Trikafta was last reviewed by the Pharmacology and Therapeutics Advisory Committee in November 2021.

Since then, Pharmac had received more evidence from supplier Vertex and information from consumer groups and healthcare professionals.

In April 2022, the Respiratory Advisory Committee reviewed the evidence and information and reiterated its recommendation to fund Trikafta for people 6 years and older with “high priority”.

In May 2022, the Pharmacology and Therapeutics Advisory Committee, which had previously deferred making a recommendation for those 6 years of age and older, had now recommended funding for them with medium priority after review of new evidence and information.

Pharmac used recommendations from clinical experts, evidence from the supplier, and other interested individuals and groups to inform its assessment and work to determine where the application ranked relative to other drugs.

Today, Pharmac also released its Technology Assessment Report for Trikafta – a health economic analysis used to determine the cost-effectiveness of a drug.

“Our assessment is that, if Trikafta were funded, there would be savings to the healthcare system through the reduction in the need for hospitalizations, lung transplants and supportive care,” Williams said.

Pharmac also estimated that Trikafta could give people with cystic fibrosis aged 6 years and older a “longer and improved quality of life” – the equivalent of 27 more years in “full health” compared to currently funded treatments.

Williams said Pharmac weighed the health benefits to the person taking the drug, the benefits to the healthcare system, and the cost of the drug.

“It is very important that we hear and listen to the voices of those directly affected when evaluating a drug like Trikafta.

“Hearing them talk, alongside the clinical evidence, helps us understand the impact funding Trikafta would have.

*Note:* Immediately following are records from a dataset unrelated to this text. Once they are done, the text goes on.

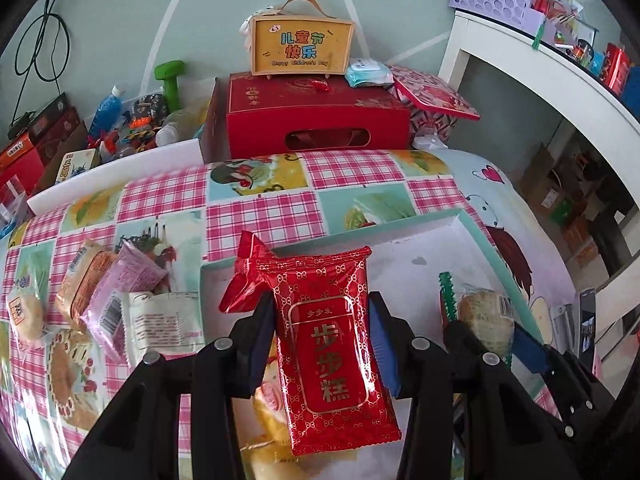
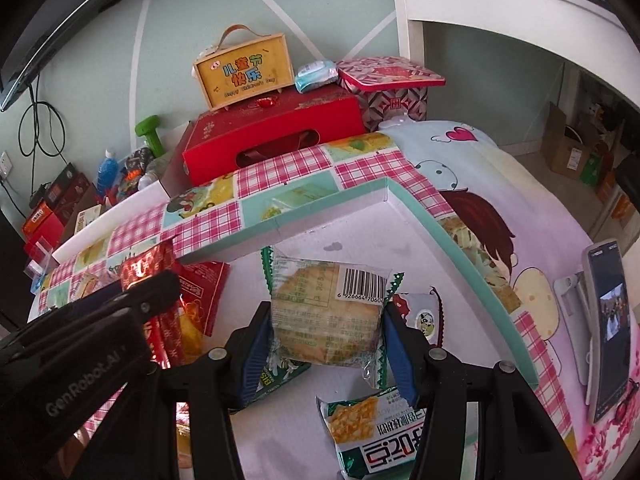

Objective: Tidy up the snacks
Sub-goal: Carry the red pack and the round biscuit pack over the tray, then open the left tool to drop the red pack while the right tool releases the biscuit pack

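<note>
Holding: two snack packets, one in each claw, both over a shallow box with a teal rim point(image 2: 404, 196) and white floor
Left claw point(image 1: 322, 344): clenched on a red foil cake packet point(image 1: 328, 344) with gold lettering, blue pads pressing both long edges, packet standing lengthwise between them
Right claw point(image 2: 326, 344): grasping a clear-wrapped round biscuit point(image 2: 326, 316), barcode facing up, green zigzag seams at both ends
Position of red packet: above the left part of the box, near its far wall; whether touching the floor, cannot tell
Position of biscuit: above the middle of the box, seemingly lifted clear of the packets below
Already in box: a green and white cracker pack point(image 2: 368, 432) near the front, a small cartoon-printed sachet point(image 2: 424, 316) just beside the right claw, a green-edged pack partly hidden under the biscuit, and red wrappers under the left claw
Left outside: a loose cluster on the pink checked counter point(image 1: 256, 216) to the left of the box, including a pink wrapper point(image 1: 120, 292), an orange pack point(image 1: 84, 276), a white pack point(image 1: 164, 320) and a round biscuit point(image 1: 26, 312)
Progress: judged roughly midway; several snacks boxed, two in hand awaiting release, at least four waiting on the counter
Background: red gift box point(image 1: 316, 120) with a yellow handled case on top, beyond the counter
Right edge: a phone point(image 2: 608, 320) propped upright on a stand
</note>
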Tool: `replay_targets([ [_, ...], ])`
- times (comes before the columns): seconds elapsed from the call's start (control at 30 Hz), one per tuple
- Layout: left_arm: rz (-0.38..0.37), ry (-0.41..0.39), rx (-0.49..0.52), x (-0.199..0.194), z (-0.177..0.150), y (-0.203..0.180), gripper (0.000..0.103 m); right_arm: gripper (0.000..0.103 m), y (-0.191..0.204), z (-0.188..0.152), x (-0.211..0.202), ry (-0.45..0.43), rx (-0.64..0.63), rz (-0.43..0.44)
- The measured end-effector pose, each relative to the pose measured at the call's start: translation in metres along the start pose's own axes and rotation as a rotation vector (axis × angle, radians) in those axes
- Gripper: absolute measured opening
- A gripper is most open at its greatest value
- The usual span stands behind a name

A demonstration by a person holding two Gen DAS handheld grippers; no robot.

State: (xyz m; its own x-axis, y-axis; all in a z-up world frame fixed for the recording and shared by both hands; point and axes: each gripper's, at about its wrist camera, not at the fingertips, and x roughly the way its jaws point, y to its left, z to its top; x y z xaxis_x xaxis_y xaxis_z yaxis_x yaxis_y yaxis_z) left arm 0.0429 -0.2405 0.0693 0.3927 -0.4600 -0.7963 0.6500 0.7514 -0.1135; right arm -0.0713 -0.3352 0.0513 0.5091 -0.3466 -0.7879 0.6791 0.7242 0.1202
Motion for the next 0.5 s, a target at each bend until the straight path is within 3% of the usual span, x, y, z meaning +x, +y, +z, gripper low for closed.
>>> replay_targets([
  [0.5,-0.006,-0.030,0.001,0.020,0.004,-0.011,0.047,0.057,-0.001,0.003,0.008,0.011,0.001,-0.009],
])
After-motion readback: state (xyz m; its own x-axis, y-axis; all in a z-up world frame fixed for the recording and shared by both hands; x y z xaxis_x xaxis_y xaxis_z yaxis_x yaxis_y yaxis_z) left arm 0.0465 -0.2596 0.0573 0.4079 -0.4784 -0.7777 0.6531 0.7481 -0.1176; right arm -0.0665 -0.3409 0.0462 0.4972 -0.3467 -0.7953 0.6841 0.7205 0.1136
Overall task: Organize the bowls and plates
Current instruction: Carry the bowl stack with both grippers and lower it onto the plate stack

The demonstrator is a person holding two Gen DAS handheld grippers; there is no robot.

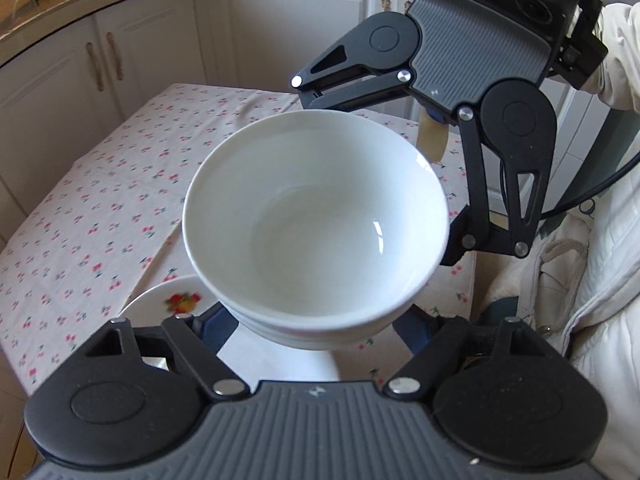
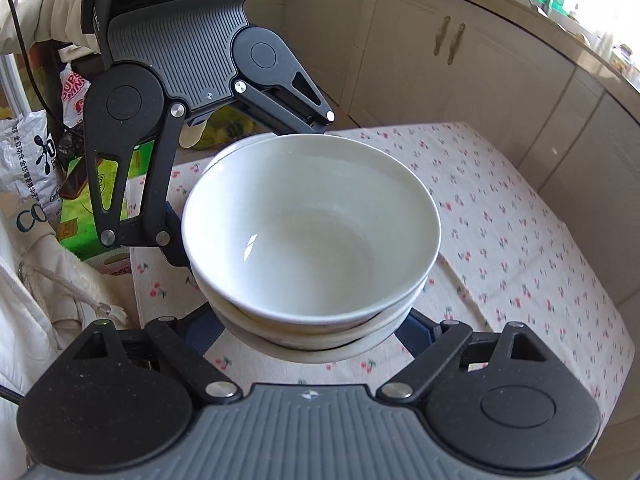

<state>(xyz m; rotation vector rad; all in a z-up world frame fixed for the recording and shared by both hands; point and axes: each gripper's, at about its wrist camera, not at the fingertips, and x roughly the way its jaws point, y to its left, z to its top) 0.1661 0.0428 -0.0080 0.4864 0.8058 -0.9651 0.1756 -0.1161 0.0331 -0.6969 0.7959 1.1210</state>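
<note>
Kitchen: cream cabinets [image 1: 100, 92] along the back, a counter above them with items too blurred and cut off to identify.

Table [image 1: 100, 200]: covered by a cherry-print cloth; its near edge is hidden behind the gripper bodies in both views.

Bowls [image 1: 316, 220]: a nested white stack held clear above the table, between the two grippers. The top bowl is empty and glossy. The right wrist view shows at least two further rims beneath it [image 2: 304, 332]; the exact count cannot be told, as the lower walls are hidden by the top bowl and the fingers.

Left gripper [image 1: 316, 328]: fingers apart around the stack's near side, blue pads against the lower bowls' walls. The contact points are hidden under the stack, but the stack hangs in the air on them. The same gripper appears across the stack in the right wrist view [image 2: 248, 188], one finger at the side wall, the other behind the far rim.

Right gripper [image 2: 316, 332]: fingers spread wide, pads clamped on the lower bowls' sides; fingertips are hidden beneath the stack. From the left wrist view [image 1: 384, 176] it reaches in from the far side.

Plate [image 1: 160, 300]: white with a fruit motif, on the table below the stack, mostly covered by the bowls and left gripper.

Person: only a pale jacket [image 1: 600, 260] at the frame edge.

Bags [image 2: 36, 140]: printed packaging beyond the table, partly hidden.
</note>
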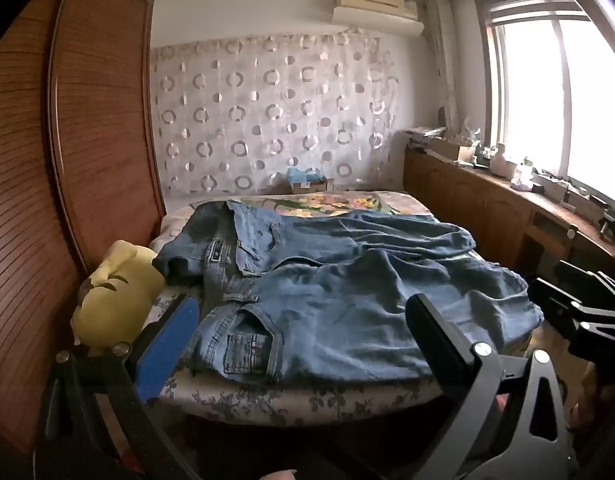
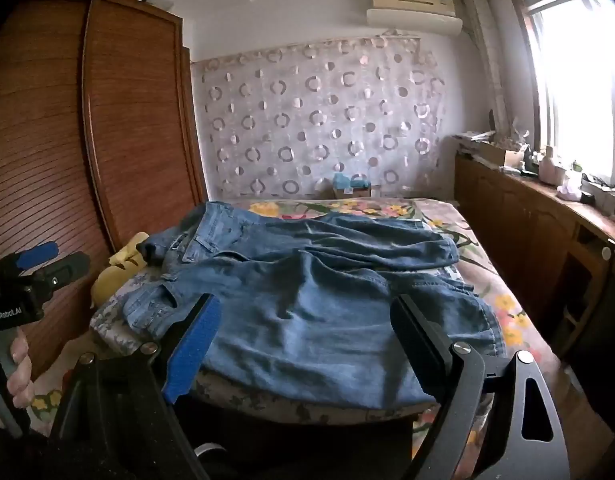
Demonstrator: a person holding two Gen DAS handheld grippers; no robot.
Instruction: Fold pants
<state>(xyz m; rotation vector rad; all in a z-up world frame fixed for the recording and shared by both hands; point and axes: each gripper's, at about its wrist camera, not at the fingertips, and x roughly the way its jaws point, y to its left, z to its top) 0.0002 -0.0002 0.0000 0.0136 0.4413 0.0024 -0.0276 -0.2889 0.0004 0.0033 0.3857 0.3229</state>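
Note:
Blue denim pants (image 1: 331, 280) lie spread and rumpled on a floral bed (image 1: 291, 404), waistband at the left, legs running right. They also show in the right wrist view (image 2: 307, 300). My left gripper (image 1: 303, 320) is open and empty, held just before the bed's near edge by the waistband and front pocket. My right gripper (image 2: 307, 320) is open and empty, before the near edge in front of the near leg. Each gripper shows at the side of the other's view, the right one (image 1: 579, 312) and the left one (image 2: 39, 268).
A yellow plush toy (image 1: 115, 300) lies at the bed's left edge beside a wooden slatted wardrobe (image 1: 47, 200). A wooden cabinet (image 1: 507, 208) with clutter runs along the right under the window. A small box (image 1: 307, 182) sits at the bed's far end by the curtain.

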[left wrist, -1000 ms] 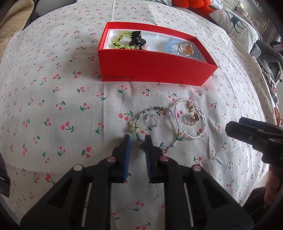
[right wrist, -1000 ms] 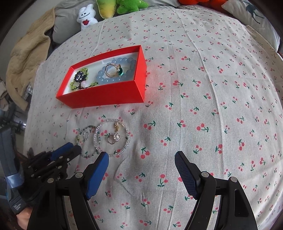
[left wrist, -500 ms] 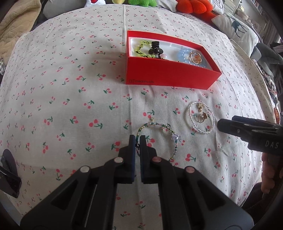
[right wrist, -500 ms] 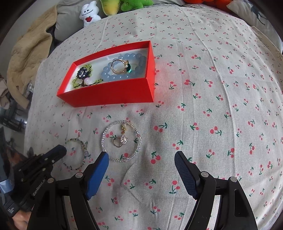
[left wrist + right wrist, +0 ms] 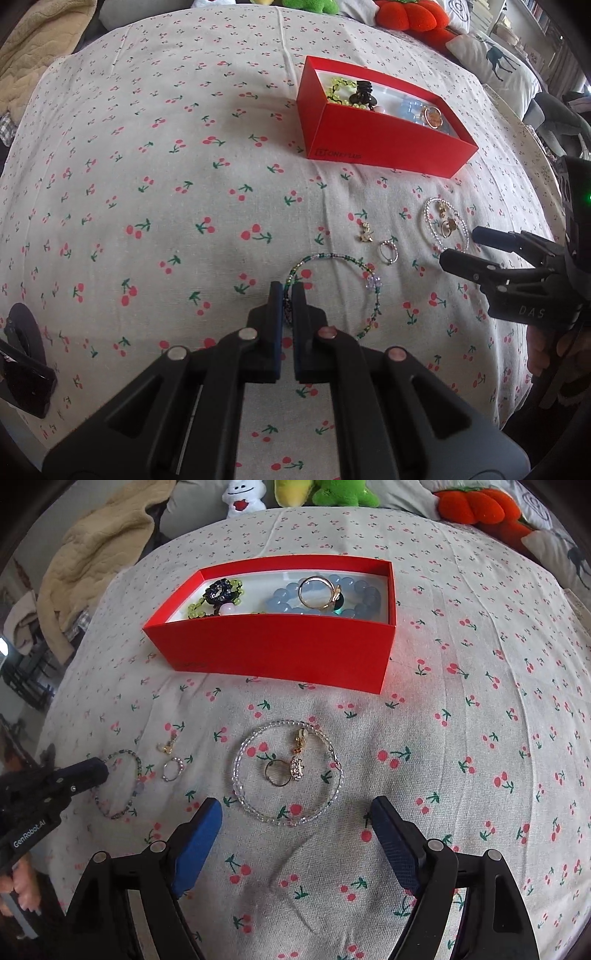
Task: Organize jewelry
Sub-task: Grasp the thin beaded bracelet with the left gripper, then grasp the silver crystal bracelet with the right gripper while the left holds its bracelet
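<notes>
My left gripper (image 5: 288, 291) is shut on the near-left edge of a green beaded bracelet (image 5: 332, 256) lying on the cherry-print sheet. In the right wrist view, that bracelet (image 5: 138, 771) sits at the left gripper's tip (image 5: 99, 771). A small silver ring (image 5: 388, 252) and a gold earring (image 5: 365, 234) lie just beyond it. My right gripper (image 5: 295, 805) stands open, its jaws opening, just short of a clear bead bracelet (image 5: 236, 775) that encircles a gold ring (image 5: 277, 772) and charms. Nothing is between its pads. The red box (image 5: 280, 646) behind holds other jewelry.
Plush toys (image 5: 343, 491) line the back of the bed, a beige blanket (image 5: 96, 554) hangs at the left and pillows (image 5: 495, 62) lie at the right. A person's hand (image 5: 543, 354) holds the right gripper's handle.
The left gripper closed on the green bracelet and dragged it away from the silver ring and earring that lay inside it. The right gripper came down closer to the clear bracelet, jaws wider.
</notes>
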`<control>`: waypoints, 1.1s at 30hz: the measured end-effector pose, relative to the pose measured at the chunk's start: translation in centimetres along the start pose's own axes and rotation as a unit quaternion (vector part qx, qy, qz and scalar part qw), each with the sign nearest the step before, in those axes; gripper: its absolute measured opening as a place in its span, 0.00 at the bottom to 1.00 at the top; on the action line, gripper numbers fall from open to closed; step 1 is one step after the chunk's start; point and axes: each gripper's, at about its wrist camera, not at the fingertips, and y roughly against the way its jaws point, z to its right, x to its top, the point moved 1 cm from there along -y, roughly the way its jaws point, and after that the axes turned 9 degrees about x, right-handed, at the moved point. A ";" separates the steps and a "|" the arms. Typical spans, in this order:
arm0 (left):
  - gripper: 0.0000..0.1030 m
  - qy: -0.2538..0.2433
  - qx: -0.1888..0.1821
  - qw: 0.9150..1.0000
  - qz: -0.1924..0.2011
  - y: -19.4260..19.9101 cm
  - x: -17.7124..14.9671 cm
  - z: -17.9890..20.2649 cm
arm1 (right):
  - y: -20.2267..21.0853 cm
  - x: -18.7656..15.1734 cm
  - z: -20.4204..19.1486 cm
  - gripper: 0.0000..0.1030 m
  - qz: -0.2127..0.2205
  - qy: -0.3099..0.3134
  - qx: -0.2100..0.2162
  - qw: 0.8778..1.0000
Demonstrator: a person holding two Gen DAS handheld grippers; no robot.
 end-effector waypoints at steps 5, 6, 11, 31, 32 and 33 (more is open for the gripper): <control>0.05 -0.009 0.002 1.000 0.000 -0.3 0.1 0.3 | -1.2 0.4 -1.1 0.82 0.012 0.037 -0.024 0.999; 0.05 -0.011 0.003 1.000 0.001 -0.4 0.1 0.4 | -1.4 0.4 -1.2 0.82 0.015 0.042 -0.027 0.999; 0.05 -0.013 0.003 1.000 0.001 -0.5 0.4 0.5 | -1.8 0.9 -1.4 0.73 0.024 0.050 -0.024 0.998; 0.05 -0.009 -0.016 0.999 0.033 2.1 1.9 1.4 | 1.5 1.3 -0.3 0.56 0.042 0.037 -0.006 0.998; 0.04 -0.008 -0.018 0.999 0.037 2.5 2.1 1.5 | 1.9 1.3 -0.3 0.56 0.045 0.037 -0.005 0.998; 0.04 -0.007 -0.019 0.999 0.043 2.9 2.4 1.6 | 2.3 1.4 -0.4 0.56 0.049 0.036 -0.004 0.998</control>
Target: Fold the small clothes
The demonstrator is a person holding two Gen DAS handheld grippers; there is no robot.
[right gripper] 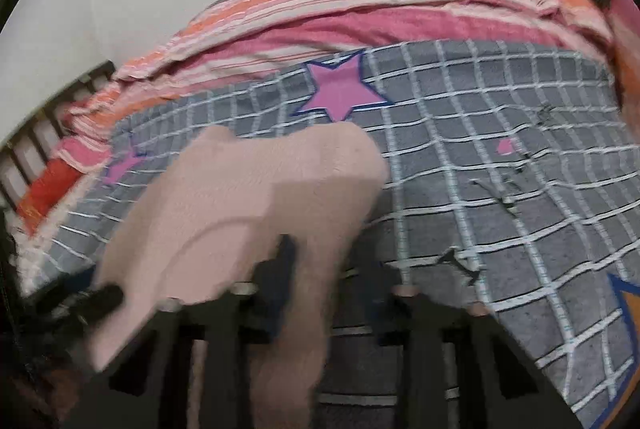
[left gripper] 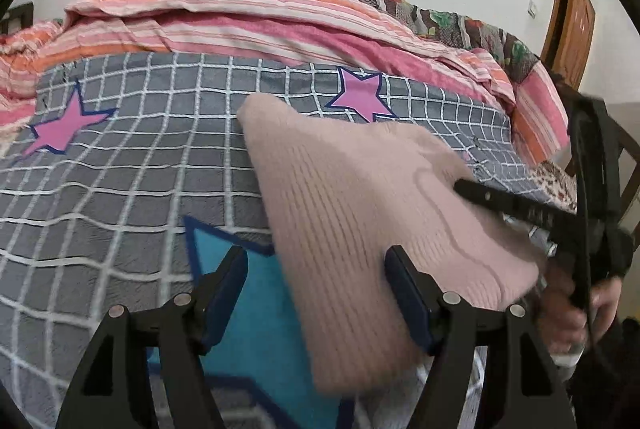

As we have seen with the positive recommendation from the Pharmacology and Therapeutics Advisory Committee, it is encouraging and reinforces that it continues to be a medicine we want to fund.”

The statement said Pharmac has already reclassified Trikafta to its list of investment options after considering updated advice from its clinical experts.

It is continuing commercial discussions with the supplier to try to find an agreement that would allow Trikafta to be financed.

Williams said there are currently 118 proposals on her list of investment options for 75 different treatments.

“Pharmac operates on a fixed budget, so we have to make tough decisions about how to spend any available funding.”

Pharmac would use factors to consider to rank and compare the treatments on the list. The four factors to consider are need, health benefits, cost and savings, and appropriateness. Each factor had three aspects – the individual, the family, the whānau and society, and the health system.

“The government has announced a significant increase in the pharmaceutical budget for this year and next, so we are doing our best to fund as many items on the investment options list as possible,” Williams said.

Trikafta: Evaluation Summary

Health need:

Cystic fibrosis is a disease that affects approximately 500 New Zealanders. It occurs when a person is born with two faulty genes that disrupt the function of a specific protein and cause the body to create abnormally thick mucus.

Mucus blocks the tubes of organs, including the lungs, pancreas, liver, intestine, and reproductive system. The mucus prevents the organs from working properly and causes an infection.

A person with cystic fibrosis has an estimated life expectancy of 37 years – the average life expectancy for the general population is 82 years.

There is no cure for cystic fibrosis. Most people used oral medications, inhalers, nebulizers, and chest physiotherapy to improve their quality of life.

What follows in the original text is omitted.